To buy a new car, a driver must obtain a "certificate of entitlement" allowing him to register it. The certificates are sold at monthly auction, and with the supply fixed by government edict, prices shot up. Last month, a midsize car certificate cost about $7,000, and more than 50 percent of applicants failed to qualify.

Motorists became outraged when it was clear that a black market in certificates had sprung up among speculators who bought the permission solely for resale. So starting next month, every new-car buyer must go to the auction himself to get his non-transferable certificate.

Motorists must also pay a "road tax" based on the size of the car's engine. A small Toyota has an $800 annual road tax.

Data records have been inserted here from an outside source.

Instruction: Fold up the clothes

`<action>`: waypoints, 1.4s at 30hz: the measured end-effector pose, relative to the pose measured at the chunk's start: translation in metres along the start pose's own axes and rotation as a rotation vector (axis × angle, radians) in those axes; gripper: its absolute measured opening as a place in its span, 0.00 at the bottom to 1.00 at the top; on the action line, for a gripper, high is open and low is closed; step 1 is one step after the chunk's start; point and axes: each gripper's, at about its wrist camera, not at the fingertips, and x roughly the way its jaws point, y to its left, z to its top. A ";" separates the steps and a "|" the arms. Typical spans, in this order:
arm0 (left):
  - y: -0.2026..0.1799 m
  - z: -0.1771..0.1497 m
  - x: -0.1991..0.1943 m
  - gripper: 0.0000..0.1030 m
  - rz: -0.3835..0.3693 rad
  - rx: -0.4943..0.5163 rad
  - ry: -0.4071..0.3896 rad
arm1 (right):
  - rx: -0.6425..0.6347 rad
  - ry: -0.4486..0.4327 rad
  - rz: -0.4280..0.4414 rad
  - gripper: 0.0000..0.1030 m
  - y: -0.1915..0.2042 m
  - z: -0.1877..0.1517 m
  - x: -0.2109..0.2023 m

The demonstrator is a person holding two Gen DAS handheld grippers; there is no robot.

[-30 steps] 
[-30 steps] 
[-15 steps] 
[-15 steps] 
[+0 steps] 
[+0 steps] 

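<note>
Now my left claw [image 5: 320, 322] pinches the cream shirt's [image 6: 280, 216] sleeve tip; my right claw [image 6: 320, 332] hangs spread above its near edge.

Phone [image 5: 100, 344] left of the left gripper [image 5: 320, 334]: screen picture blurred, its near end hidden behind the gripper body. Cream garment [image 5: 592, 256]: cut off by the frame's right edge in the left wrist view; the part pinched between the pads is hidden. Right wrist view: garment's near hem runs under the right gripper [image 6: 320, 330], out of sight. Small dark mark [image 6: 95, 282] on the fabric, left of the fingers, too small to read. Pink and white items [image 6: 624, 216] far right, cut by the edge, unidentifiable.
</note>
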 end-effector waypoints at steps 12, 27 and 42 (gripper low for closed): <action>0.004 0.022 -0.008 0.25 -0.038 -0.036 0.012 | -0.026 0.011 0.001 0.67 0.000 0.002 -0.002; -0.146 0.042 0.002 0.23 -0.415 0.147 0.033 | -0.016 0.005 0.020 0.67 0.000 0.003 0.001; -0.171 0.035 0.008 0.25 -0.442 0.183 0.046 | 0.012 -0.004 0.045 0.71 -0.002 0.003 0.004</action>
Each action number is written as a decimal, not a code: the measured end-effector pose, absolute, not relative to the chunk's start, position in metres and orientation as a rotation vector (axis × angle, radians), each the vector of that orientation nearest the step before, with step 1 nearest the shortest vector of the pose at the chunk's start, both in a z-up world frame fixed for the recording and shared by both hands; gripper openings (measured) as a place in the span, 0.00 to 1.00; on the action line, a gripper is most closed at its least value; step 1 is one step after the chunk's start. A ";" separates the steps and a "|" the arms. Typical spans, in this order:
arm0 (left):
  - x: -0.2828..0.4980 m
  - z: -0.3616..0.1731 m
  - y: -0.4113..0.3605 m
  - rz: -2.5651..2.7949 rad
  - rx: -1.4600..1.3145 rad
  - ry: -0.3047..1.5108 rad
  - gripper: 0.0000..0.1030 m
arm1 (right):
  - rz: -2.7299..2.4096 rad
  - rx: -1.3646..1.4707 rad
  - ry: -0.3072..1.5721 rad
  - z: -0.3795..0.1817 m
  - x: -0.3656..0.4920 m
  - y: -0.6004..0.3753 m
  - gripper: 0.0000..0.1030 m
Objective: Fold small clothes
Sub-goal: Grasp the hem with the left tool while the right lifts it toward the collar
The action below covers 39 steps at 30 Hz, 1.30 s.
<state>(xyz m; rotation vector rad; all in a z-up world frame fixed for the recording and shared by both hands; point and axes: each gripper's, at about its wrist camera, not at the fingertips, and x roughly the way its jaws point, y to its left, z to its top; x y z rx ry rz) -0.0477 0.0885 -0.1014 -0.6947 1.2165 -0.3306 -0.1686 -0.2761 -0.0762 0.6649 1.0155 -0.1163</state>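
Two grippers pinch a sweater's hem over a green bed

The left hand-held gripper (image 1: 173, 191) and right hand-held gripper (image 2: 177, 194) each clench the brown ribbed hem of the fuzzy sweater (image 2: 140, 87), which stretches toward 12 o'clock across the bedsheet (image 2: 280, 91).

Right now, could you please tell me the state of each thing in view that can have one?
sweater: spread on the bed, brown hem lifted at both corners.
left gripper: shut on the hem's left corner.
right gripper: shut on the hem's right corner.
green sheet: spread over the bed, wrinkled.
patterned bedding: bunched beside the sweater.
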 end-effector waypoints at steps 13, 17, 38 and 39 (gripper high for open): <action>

Gerald Ee, vice president of the Automobile Association of Singapore, said that most people in the country now end up paying far more for their car than for their homes. "It's a lot of money, but we don't want a congested road system where you can't get from point A to point Z," Mr. Ee said.

Mr. Ee noted that the boom in car ownership was fueled mainly by middle-class acceptance of car loans. While borrowing was formerly shunned, it has become mandatory for someone shopping for an $80,000 car. In addition to the purchase price, operating costs for a car average $400 a month, with gasoline costing $2.80 a gallon.

In another experiment to keep cars off the streets during rush hours, the government has turned into reality the old used-car joke about the little old lady who used her auto only on Sundays. For a $9,000 reduction in the fee, a motorist can register a "weekend car." Equipped with bright red license plates, the car

can only be driven from 7 p.m. until 7 a.m. weekdays, after 3 p.m. Saturdays and all day Sunday.

A driver caught cheating gets a world record traffic fine -- 50 percent of the road tax. For a Mercedes, the fine could cost the driver several thousand dollars.

Apart from curtailing car ownership, the enormous fees -- $428 million last year -- have allowed the government to invest huge sums to create a mass-transit infrastructure. There are almost 40 miles of train tracks in a state-of-the-art subway system, and a $600 million extension is already being constructed. Fares range from 35 cents to 65 cents in the air-conditioned system, kept scrupulously clean. The island also has two public bus systems and more than 12,000 taxicabs.

"By and large, you can go anywhere in Singapore without a car," conceded Mr. Ee of the automobile association.

Beyond its efforts to beat traffic, Singapore also has enacted the toughest laws in Asia to control vehicle emissions.